Rimanevano i giorni sempre più duri; il lavoro non lo trovavamo praticamente più: nessuno si voleva compromettere con noi, inoltre nessuno di noi aveva il timbro dell’iscrizione al fascio sul libretto di lavoro, condizione indispensabile per lavorare. Così, mia madre andò a spigolare il grano fuori dal paese, ma venne riconosciuta da un certo Ballardini, un fotografo che aveva lo studio a Molinella; bruciò tutto il grano da lei raccolto e la picchiò rompendole la mascella con un sasso. Il contadino per cui lavorava la trovò e la raccolse; la tenne nascosta per tre giorni: per noi fu un’attesa disperata perché non sapevamo niente. Ce la riportò avvolta in una coperta imbottita, tutta nascosta lì dentro, così che nessuno avrebbe potuto riconoscerla.
Eravamo disperate… sole, con tanti debiti del negozio da pagare e senza lavoro. I vecchi compagni di mio padre, quelli che l’avevano pregato di tenere il negozio aperto per sostenere chi lottava (dopo la distruzione della cooperativa), non si videro neppure, anzi, ci consideravano traditori perché eravamo diventati comunisti! Solo il Soccorso Rosso si ricordò di noi: ci mandò un pacco con £.5 e una cornice dove poter mettere una foto di mio padre. Così, ci andammo ad aggiungere alle circa 300 famiglie che in quegli anni lasciarono Molinella.
Argentina si trasferì a Bologna con il suo compagno e la bambina, Giannina, di quasi due anni; vissero nella Manifattura Tabacchi, tornarono a Molinella quando le cose si calmarono. Io e mia madre raggiungemmo Mario nel Lazio. Laggiù, nell’Agro Pontino, eravamo in centinaia a bonificare queste terre paludose. Noi emiliani avevamo a nostra disposizione una carovana: ci vivevamo dentro in una ventina, senz’acqua, senza nulla, non era una vita da persone, no! Mia madre era l’addetta alla cucina, Mario era il nostro capo squadra. Vivevamo così, isolati, in mezzo alla miseria, in queste terre malsane che dovevamo dissodare, e ovunque solo malaria e paludi, paludi e malaria. Io la presi in forma abbastanza pesante, e allora giù chinino e chinino ed alla fine guarii, ma quanta sofferenza!
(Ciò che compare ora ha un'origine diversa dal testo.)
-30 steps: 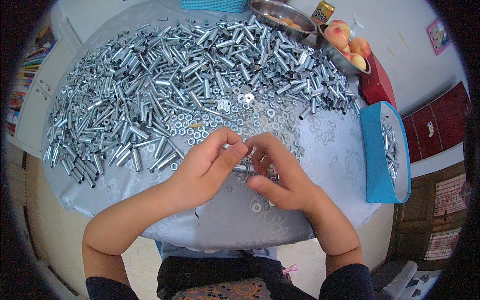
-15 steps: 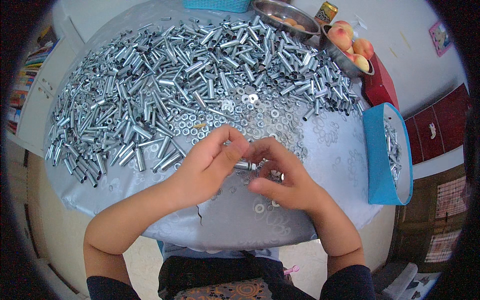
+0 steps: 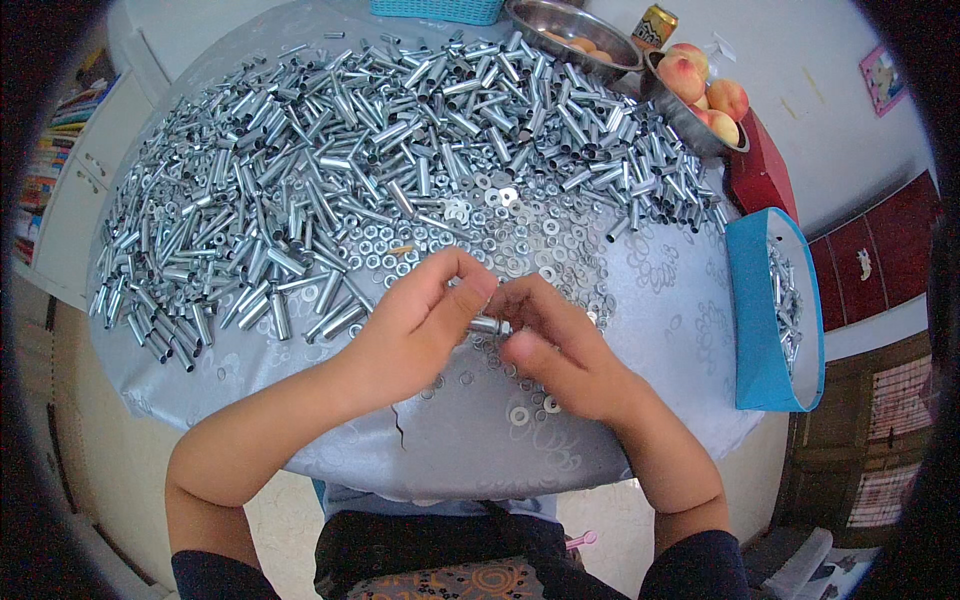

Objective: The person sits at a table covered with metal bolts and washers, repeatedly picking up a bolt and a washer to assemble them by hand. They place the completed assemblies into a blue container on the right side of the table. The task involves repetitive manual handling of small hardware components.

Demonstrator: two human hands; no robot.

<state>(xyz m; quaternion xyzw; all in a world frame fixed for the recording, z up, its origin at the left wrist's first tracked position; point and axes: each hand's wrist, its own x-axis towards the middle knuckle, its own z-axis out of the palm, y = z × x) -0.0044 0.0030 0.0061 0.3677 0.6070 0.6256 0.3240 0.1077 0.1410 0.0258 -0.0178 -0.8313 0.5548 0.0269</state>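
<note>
Between my hands, just above the near part of the table, is a shiny metal sleeve bolt [image 3: 488, 325] with a nut at its right end. My left hand [image 3: 420, 330] is closed around the bolt's left part, which the fingers hide. My right hand [image 3: 568, 350] curls at the other end, thumb and fingertips closed about the nut. Small nuts [image 3: 375, 248] and flat washers [image 3: 550, 228] lie loose just beyond my hands. Behind them spreads a big heap of metal sleeves [image 3: 340, 150]. A few washers [image 3: 519, 416] lie beside my right wrist.
A blue fabric bin [image 3: 755, 310] holding metal pieces stands at the table's right edge. At the back right are a steel bowl of peaches [image 3: 700, 130], another steel bowl [image 3: 545, 18], a can [image 3: 655, 26] and a red box [image 3: 762, 170]. A silvery cloth [image 3: 660, 330] covers the table.
My right fingers have drawn together around the nut end of the bolt. The bolt has shifted slightly, showing its nut more plainly. My left hand has hardly moved.
</note>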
Un’estate, mia madre andò a Molinella a pagare i debiti che ancora pendevano sulle nostre teste, e tornò portando con sé la figlia di mia sorella, Giannina, quella nata sotto il terrore delle squadracce fasciste della prima ora. In settembre Giannina dovette tornare a casa perché cominciava ad andare a scuola, ed io l’accompagnai. Era l’autunno del 1928. Da quattro anni non vedevo Molinella. Quanta voglia di rivedere la mia gente, quei pochi compagni rimasti, quel piccolo paesino per me così grande! Così, una volta accompagnata la bambina, rimasi a Molinella in casa di Argentina e non tornai più a Roma, anche perché mia nipote non voleva più farmi andare via e diceva:“ zia, la tua casa è questa, non quella laggiù!”
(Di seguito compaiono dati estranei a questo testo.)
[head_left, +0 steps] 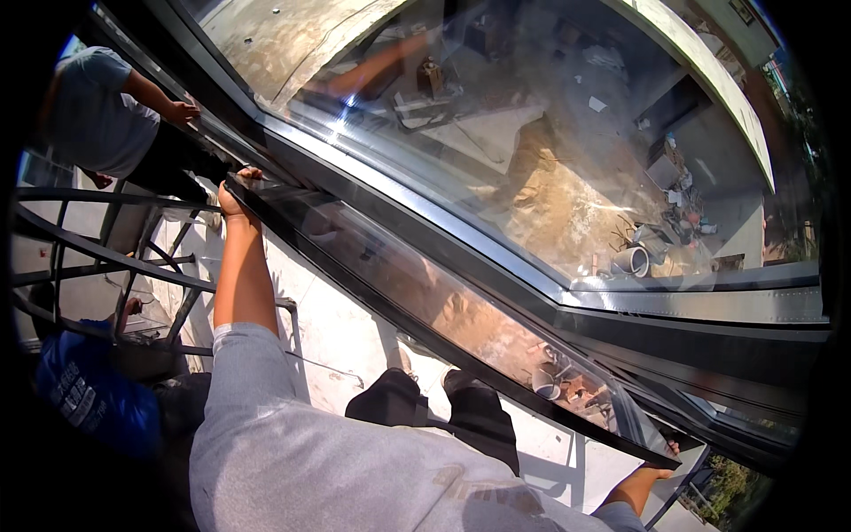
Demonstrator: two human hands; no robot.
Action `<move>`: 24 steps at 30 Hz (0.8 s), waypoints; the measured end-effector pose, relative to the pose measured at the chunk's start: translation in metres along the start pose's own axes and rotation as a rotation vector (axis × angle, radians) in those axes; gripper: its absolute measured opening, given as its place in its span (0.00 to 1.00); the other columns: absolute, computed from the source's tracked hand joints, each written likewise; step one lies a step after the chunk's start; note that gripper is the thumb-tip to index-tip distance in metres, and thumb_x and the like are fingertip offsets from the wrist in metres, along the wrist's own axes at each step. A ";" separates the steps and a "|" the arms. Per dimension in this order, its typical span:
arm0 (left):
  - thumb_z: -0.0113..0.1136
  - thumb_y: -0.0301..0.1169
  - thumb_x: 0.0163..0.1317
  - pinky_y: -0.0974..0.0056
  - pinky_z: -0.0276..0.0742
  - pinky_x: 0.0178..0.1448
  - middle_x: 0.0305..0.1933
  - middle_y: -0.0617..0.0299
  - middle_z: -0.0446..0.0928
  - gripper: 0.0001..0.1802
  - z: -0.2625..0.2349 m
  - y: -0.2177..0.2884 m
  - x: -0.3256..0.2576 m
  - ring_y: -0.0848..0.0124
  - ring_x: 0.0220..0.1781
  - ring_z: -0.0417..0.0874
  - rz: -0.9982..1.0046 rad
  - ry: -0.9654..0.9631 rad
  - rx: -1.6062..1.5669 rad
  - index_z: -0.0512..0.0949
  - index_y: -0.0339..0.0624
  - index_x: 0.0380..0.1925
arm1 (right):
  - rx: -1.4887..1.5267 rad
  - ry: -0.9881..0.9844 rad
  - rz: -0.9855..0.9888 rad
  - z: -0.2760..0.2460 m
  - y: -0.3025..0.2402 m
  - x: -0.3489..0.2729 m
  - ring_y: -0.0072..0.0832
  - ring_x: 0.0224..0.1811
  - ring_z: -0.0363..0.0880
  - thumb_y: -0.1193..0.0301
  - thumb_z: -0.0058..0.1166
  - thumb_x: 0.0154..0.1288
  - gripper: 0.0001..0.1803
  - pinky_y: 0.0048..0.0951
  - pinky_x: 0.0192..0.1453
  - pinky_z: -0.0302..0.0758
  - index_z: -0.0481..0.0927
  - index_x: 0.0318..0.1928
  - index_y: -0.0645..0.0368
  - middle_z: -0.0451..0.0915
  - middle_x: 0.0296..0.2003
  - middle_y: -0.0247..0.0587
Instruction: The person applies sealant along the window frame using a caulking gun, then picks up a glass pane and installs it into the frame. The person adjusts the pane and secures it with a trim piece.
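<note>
Across my front lies a long, black-edged glass panel (448,297), tilted and seen at a steep angle. My left hand (236,197) is closed around its upper left end. At the lower right end, my right hand (658,470) grips the other edge, with some fingers hidden behind the panel. Just beyond it runs a larger window frame (408,213) of dark and silvery metal. The panel sits close alongside this frame; whether they touch I cannot tell.
A person in a grey shirt (102,106) stands at the upper left; another in a blue shirt (97,390) is at the lower left. Curved black metal bars (115,248) flank my left arm. Rubble and a pale pipe (631,261) show through the large glass.
</note>
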State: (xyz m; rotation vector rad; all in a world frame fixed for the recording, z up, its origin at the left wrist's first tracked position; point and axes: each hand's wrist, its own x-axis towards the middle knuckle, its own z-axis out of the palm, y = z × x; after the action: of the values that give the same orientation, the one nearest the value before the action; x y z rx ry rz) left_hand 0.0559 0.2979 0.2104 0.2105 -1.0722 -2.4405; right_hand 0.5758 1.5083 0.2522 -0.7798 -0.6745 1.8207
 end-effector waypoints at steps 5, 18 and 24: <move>0.47 0.34 0.65 0.52 0.79 0.57 0.32 0.49 0.82 0.19 -0.009 -0.003 -0.001 0.53 0.39 0.84 0.008 0.002 0.047 0.81 0.29 0.27 | -0.124 -0.166 -0.017 -0.009 -0.014 0.007 0.41 0.42 0.75 0.66 0.43 0.65 0.16 0.37 0.56 0.72 0.77 0.29 0.65 0.76 0.34 0.49; 0.54 0.29 0.62 0.53 0.81 0.55 0.34 0.49 0.82 0.13 -0.012 -0.010 -0.010 0.54 0.39 0.84 0.026 -0.003 0.044 0.81 0.29 0.26 | 0.024 -0.282 0.131 -0.027 -0.030 0.034 0.38 0.46 0.69 0.61 0.38 0.64 0.17 0.37 0.62 0.63 0.74 0.31 0.61 0.70 0.37 0.44; 0.42 0.39 0.64 0.49 0.78 0.59 0.34 0.47 0.81 0.24 -0.015 0.007 -0.009 0.50 0.42 0.82 -0.083 -0.026 -0.053 0.81 0.29 0.27 | -0.003 -0.164 0.128 -0.039 0.002 0.023 0.35 0.47 0.74 0.62 0.35 0.67 0.17 0.33 0.59 0.69 0.75 0.37 0.60 0.74 0.38 0.45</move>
State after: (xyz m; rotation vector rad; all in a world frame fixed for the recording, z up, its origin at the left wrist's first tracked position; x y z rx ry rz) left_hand 0.0714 0.2882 0.2047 0.2104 -1.0275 -2.5483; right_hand 0.5978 1.5333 0.2212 -0.6945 -0.7476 2.0162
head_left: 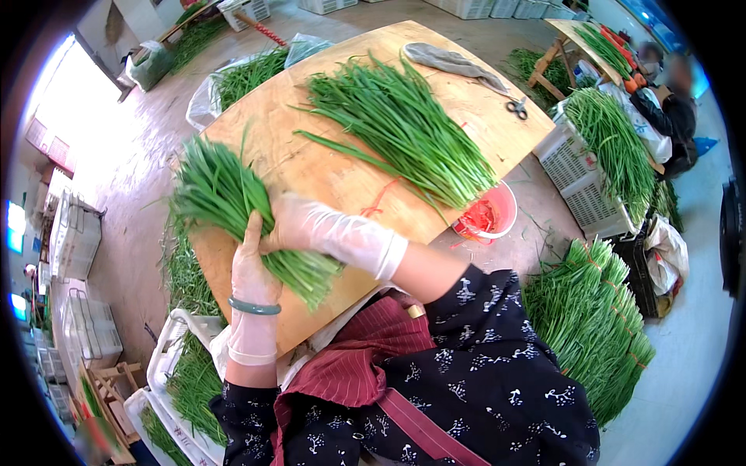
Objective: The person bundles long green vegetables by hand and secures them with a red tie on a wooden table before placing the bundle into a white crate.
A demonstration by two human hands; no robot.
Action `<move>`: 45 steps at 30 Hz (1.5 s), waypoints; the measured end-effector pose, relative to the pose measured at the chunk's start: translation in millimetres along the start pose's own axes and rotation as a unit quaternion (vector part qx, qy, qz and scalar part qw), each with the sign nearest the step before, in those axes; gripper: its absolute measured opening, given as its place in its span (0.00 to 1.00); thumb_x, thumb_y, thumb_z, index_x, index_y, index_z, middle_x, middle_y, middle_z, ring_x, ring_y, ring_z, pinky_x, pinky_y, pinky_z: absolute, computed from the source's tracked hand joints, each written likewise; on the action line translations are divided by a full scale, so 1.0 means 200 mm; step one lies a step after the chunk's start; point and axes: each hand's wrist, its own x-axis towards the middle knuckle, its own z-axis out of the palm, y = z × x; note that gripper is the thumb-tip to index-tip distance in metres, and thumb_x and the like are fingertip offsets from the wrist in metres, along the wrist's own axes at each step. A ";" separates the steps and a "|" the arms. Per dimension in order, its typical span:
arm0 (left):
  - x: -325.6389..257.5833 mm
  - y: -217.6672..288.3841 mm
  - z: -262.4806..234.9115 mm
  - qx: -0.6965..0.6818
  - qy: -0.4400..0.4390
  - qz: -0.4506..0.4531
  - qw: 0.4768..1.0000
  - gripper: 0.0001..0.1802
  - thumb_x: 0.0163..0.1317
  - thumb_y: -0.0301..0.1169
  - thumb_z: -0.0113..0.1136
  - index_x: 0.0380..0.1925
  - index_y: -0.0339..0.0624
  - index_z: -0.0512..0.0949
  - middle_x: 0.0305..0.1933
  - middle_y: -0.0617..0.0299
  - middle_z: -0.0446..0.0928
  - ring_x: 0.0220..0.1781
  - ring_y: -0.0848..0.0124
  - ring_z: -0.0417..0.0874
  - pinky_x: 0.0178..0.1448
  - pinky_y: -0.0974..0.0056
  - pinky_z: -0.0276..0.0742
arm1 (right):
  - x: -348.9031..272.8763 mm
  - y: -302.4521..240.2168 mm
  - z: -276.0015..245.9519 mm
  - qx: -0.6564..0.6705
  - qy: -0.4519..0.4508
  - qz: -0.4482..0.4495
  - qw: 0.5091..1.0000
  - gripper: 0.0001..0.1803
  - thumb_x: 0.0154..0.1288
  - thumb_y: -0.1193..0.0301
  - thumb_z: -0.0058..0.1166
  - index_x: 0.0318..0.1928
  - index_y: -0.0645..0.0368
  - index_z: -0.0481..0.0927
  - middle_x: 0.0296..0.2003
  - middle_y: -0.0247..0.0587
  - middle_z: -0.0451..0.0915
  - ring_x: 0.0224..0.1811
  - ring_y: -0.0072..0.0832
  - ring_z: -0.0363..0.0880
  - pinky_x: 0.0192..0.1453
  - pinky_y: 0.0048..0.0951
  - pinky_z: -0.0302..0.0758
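Note:
A bunch of garlic chives [214,190] is gripped between my two gloved hands over the left side of a wooden table [268,124]. My left hand [252,268] closes on its near side, thumb pointing up along the leaves. From the right, my right hand [294,225] wraps round the bunch's middle, its fingers partly blurred. The leafy end points to the far left, the pale cut ends toward me. A larger heap of chives [396,124] lies apart on the table. Near its pale ends are thin red ties [379,198].
Scissors [517,109] and a grey cloth sleeve or glove [454,62] lie at the far right of the table. A pink bucket [509,208] of red strips stands below. Chive-filled crates [579,175] and tied bundles [583,326] flank the right; a person [676,124] sits beyond.

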 end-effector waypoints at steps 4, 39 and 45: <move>0.03 -0.03 0.45 -0.036 -0.122 0.015 0.992 0.22 0.60 0.33 0.53 0.53 0.36 0.66 0.51 0.55 0.71 0.50 0.64 0.74 0.53 0.56 0.73 | -0.15 0.07 -0.38 -0.015 0.127 -0.062 0.990 0.44 0.42 0.61 0.63 0.57 0.70 0.58 0.39 0.58 0.77 0.42 0.45 0.77 0.48 0.34 0.72; 0.51 -0.26 0.90 0.583 -0.208 -0.070 0.782 0.26 0.61 0.47 0.49 0.47 0.34 0.71 0.43 0.51 0.76 0.42 0.70 0.78 0.43 0.69 0.74 | -0.36 0.71 -0.81 -0.191 0.086 0.339 0.917 0.66 0.38 0.42 0.63 0.67 0.56 0.34 0.66 0.56 0.43 0.68 0.50 0.42 0.65 0.56 0.48; 0.33 -0.51 0.76 0.436 -0.347 0.081 0.826 0.21 0.60 0.25 0.52 0.55 0.38 0.66 0.42 0.64 0.73 0.40 0.80 0.72 0.46 0.75 0.70 | -0.46 0.75 -0.93 -0.191 0.085 0.229 0.951 0.62 0.42 0.38 0.57 0.66 0.62 0.39 0.65 0.57 0.46 0.67 0.47 0.47 0.67 0.39 0.54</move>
All’inizio del ’29, tornarono anche la mamma e Mario, che nel frattempo si era sposato con l’Enilde, così ci ritrovammo finalmente tutti insieme, ma in troppi a casa di mia sorella. Così ricominciammo, piano piano, tutto daccapo. Io, Mario, sua moglie e la mamma, ci trovammo una piccola casa, e, dalle piccole cose, prima una sedia, poi un tavolo, lentamente ci costruimmo un’abitazione. Io cominciai in quel periodo a fare il lavoro che avrei fatto poi per il resto della vita: la mondina, in risaia; la mia università. Anche la mamma, nonostante l’età e il suo stato fisico un po’ provato, veniva in risaia.
Per arrivare al lavoro si facevano fino a dodici chilometri a piedi; poi otto ore a raccogliere il riso, chine, con le braccia nell’acqua fino al gomito e le gambe negli stivali di gomma, con l’umidità che ti entrava dappertutto e la schiena schiantata; il tutto ovviamente per due soldi. Non esisteva la mensa o un qualcosa di simile. Il pranzo, consistente in un pezzo di pane con del formaggio o una fetta di mortadella, ce lo portavamo da casa; allora però non esistevano il cellophane e tutte queste cose, così quando a mezzogiorno andavamo a mangiare, spesso trovavamo il panino sparpagliato per terra, e le formiche tutte attaccate alla fetta di mortadella che se la mangiavano. Allora, se si era arrivati in tempo, si dava una scrollatina e via, se invece era tutto immangiabile, non si rimaneva comunque mai a digiuno: c’era tanta solidarietà tra noi, donne, mondine, compagne e non, che alla fine qualcosa nello stomaco si metteva sempre.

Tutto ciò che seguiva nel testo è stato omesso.